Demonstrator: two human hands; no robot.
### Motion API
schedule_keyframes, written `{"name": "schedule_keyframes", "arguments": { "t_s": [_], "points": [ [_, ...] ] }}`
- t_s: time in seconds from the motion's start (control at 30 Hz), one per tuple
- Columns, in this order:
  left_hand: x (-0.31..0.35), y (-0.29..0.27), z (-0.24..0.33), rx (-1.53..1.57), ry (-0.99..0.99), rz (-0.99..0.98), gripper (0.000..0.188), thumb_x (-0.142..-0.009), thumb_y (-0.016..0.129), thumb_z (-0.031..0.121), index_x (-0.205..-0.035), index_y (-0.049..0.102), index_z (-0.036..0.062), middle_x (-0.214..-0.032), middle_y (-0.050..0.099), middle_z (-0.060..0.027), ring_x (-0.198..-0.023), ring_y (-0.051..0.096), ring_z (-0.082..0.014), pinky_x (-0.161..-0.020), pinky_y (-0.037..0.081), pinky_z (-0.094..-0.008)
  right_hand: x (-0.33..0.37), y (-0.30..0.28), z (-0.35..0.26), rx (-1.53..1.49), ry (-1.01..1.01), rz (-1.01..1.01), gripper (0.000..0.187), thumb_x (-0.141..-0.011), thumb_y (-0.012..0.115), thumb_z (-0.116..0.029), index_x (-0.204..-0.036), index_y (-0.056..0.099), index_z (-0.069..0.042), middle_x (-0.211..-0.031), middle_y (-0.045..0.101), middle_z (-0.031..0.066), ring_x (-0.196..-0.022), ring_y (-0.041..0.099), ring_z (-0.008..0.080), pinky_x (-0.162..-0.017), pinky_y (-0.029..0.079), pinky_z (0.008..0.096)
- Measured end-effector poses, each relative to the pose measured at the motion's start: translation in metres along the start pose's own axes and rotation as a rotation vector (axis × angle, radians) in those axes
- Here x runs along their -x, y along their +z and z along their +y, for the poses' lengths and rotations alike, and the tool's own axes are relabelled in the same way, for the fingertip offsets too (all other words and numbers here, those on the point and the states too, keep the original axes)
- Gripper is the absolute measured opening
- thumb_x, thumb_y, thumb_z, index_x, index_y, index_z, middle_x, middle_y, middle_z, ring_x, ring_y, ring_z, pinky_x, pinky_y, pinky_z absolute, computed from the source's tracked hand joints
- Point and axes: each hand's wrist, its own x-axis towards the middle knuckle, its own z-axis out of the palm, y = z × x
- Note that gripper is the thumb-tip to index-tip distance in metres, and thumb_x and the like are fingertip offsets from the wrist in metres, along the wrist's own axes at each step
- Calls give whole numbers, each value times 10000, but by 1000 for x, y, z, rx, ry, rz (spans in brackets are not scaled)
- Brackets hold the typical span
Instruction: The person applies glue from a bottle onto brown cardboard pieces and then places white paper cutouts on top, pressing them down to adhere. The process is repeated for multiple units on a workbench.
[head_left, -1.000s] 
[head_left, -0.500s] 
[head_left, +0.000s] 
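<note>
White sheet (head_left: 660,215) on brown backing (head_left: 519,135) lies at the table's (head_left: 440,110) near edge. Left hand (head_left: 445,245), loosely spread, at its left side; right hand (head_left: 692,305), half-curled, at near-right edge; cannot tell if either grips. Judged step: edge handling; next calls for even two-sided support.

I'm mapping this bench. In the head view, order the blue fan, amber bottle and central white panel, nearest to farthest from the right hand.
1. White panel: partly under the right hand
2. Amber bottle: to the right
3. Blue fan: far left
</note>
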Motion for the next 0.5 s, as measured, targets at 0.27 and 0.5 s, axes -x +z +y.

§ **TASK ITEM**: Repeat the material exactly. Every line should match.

§ **PROBLEM SOLUTION**:
Demonstrator: two human hands; no robot.
### Motion API
schedule_keyframes, written `{"name": "schedule_keyframes", "arguments": { "t_s": [_], "points": [ [_, ...] ] }}`
- t_s: time in seconds from the motion's start (control at 30 Hz), one per tuple
- Columns, in this order:
  left_hand: x (-0.31..0.35), y (-0.29..0.27), z (-0.24..0.33), rx (-1.53..1.57), ry (-0.99..0.99), rz (-0.99..0.98), gripper (0.000..0.188), thumb_x (-0.142..-0.009), thumb_y (-0.016..0.129), thumb_z (-0.031..0.121), index_x (-0.205..-0.035), index_y (-0.049..0.102), index_z (-0.036..0.062), middle_x (-0.214..-0.032), middle_y (-0.050..0.099), middle_z (-0.060..0.027), ring_x (-0.198..-0.023), ring_y (-0.051..0.096), ring_z (-0.082..0.014), pinky_x (-0.161..-0.020), pinky_y (-0.037..0.081), pinky_z (-0.094..-0.008)
  right_hand: x (-0.33..0.37), y (-0.30..0.28), z (-0.35..0.26), rx (-1.53..1.49), ry (-1.01..1.01), rz (-1.01..1.01), gripper (0.000..0.187), thumb_x (-0.141..-0.011), thumb_y (-0.012..0.115), thumb_z (-0.116..0.029), index_x (-0.204..-0.036), index_y (-0.056..0.099), index_z (-0.069..0.042), middle_x (-0.211..-0.031), middle_y (-0.045..0.101), middle_z (-0.031..0.066), ring_x (-0.196..-0.022), ring_y (-0.041..0.099), ring_z (-0.008..0.080), pinky_x (-0.162..-0.017), pinky_y (-0.029..0.079), pinky_z (0.008..0.096)
- Measured end-effector poses, each relative to the pose measured at the motion's start: translation in metres along the start pose's own axes and rotation as a rotation vector (axis × angle, radians) in those axes
- Here x runs along their -x, y along their +z and z along their +y, for the poses' lengths and rotations alike, and the tool's own axes are relabelled in the same way, for the fingertip offsets too (all other words and numbers here, those on the point and the states too, keep the original axes)
- Gripper is the absolute measured opening
- thumb_x, thumb_y, thumb_z, index_x, index_y, index_z, middle_x, middle_y, middle_z, ring_x, ring_y, ring_z, pinky_x, pinky_y, pinky_z absolute, computed from the source's tracked hand joints
- Point and axes: each hand's wrist, its own x-axis towards the middle knuckle, its own z-axis out of the palm, y = z × x
- Note that gripper is the thumb-tip to index-tip distance in metres, and thumb_x and the like are fingertip offsets from the wrist in metres, along the wrist's own axes at each step
- Calls give whole numbers, each value times 10000, but by 1000 for x, y, z, rx, ry, rz (spans in brackets are not scaled)
- Brackets hold the typical span
Instruction: The person applies glue from a bottle onto brown cardboard pieces and then places white paper cutouts on top, pressing them down to adhere. The process is repeated for multiple units on a workbench.
[head_left, -1.000s] 
[head_left, -0.500s] 
[head_left, +0.000s] 
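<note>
White sheet (head_left: 660,215) on brown backing (head_left: 519,135) lies at the table's (head_left: 440,110) near edge. Left hand (head_left: 445,245), loosely spread, at its left side; right hand (head_left: 692,305), half-curled, at near-right edge; cannot tell if either grips. Judged step: edge handling; next calls for even two-sided support.

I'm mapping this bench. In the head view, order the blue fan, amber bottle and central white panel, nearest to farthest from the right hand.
1. White panel: partly under the right hand
2. Amber bottle: to the right
3. Blue fan: far left
</note>
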Motion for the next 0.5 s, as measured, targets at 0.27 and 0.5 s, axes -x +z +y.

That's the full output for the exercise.